_Task statement:_ Would you restate the data exactly as given?

_Provided material:_
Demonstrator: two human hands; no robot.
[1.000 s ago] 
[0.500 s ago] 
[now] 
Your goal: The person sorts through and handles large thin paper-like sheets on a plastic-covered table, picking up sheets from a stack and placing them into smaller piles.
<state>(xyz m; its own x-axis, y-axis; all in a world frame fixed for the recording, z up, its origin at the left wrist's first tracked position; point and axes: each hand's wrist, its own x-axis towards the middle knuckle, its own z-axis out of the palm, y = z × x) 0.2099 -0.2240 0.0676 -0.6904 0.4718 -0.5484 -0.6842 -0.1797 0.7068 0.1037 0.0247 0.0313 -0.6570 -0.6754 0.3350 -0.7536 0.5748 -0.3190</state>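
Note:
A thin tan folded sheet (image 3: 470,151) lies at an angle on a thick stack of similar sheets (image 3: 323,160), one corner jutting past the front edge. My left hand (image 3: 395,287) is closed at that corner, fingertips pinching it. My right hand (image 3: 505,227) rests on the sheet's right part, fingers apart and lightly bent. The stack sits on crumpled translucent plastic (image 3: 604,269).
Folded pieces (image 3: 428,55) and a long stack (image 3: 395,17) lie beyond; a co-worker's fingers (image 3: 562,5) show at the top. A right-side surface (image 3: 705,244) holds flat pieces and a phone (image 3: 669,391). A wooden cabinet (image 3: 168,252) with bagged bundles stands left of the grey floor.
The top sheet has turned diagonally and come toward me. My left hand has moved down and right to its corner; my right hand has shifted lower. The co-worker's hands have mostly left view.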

_Solution for this task:_
Demonstrator: two human hands; no robot.
[1.000 s ago] 
[0.500 s ago] 
[now] 
Your goal: The person sorts through and handles large thin paper-like sheets on a plastic-covered table, picking up sheets from a stack and placing them into smaller piles.
<state>(xyz m; its own x-axis, y-axis; all in a world frame fixed for the recording, z up, its origin at the left wrist's first tracked position; point and axes: each hand's wrist, its own x-axis towards the middle knuckle, its own z-axis out of the palm, y = z × x) 0.2099 -0.2240 0.0676 -0.6904 0.4718 -0.5484 -0.6842 -0.1797 0.7068 0.1037 0.0247 0.0313 -0.6570 -0.6754 0.3350 -0.7536 0.5748 -0.3190</state>
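Note:
A thin tan folded sheet (image 3: 470,151) lies at an angle on a thick stack of similar sheets (image 3: 323,160), one corner jutting past the front edge. My left hand (image 3: 395,287) is closed at that corner, fingertips pinching it. My right hand (image 3: 505,227) rests on the sheet's right part, fingers apart and lightly bent. The stack sits on crumpled translucent plastic (image 3: 604,269).
Folded pieces (image 3: 428,55) and a long stack (image 3: 395,17) lie beyond; a co-worker's fingers (image 3: 562,5) show at the top. A right-side surface (image 3: 705,244) holds flat pieces and a phone (image 3: 669,391). A wooden cabinet (image 3: 168,252) with bagged bundles stands left of the grey floor.
The top sheet has turned diagonally and come toward me. My left hand has moved down and right to its corner; my right hand has shifted lower. The co-worker's hands have mostly left view.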

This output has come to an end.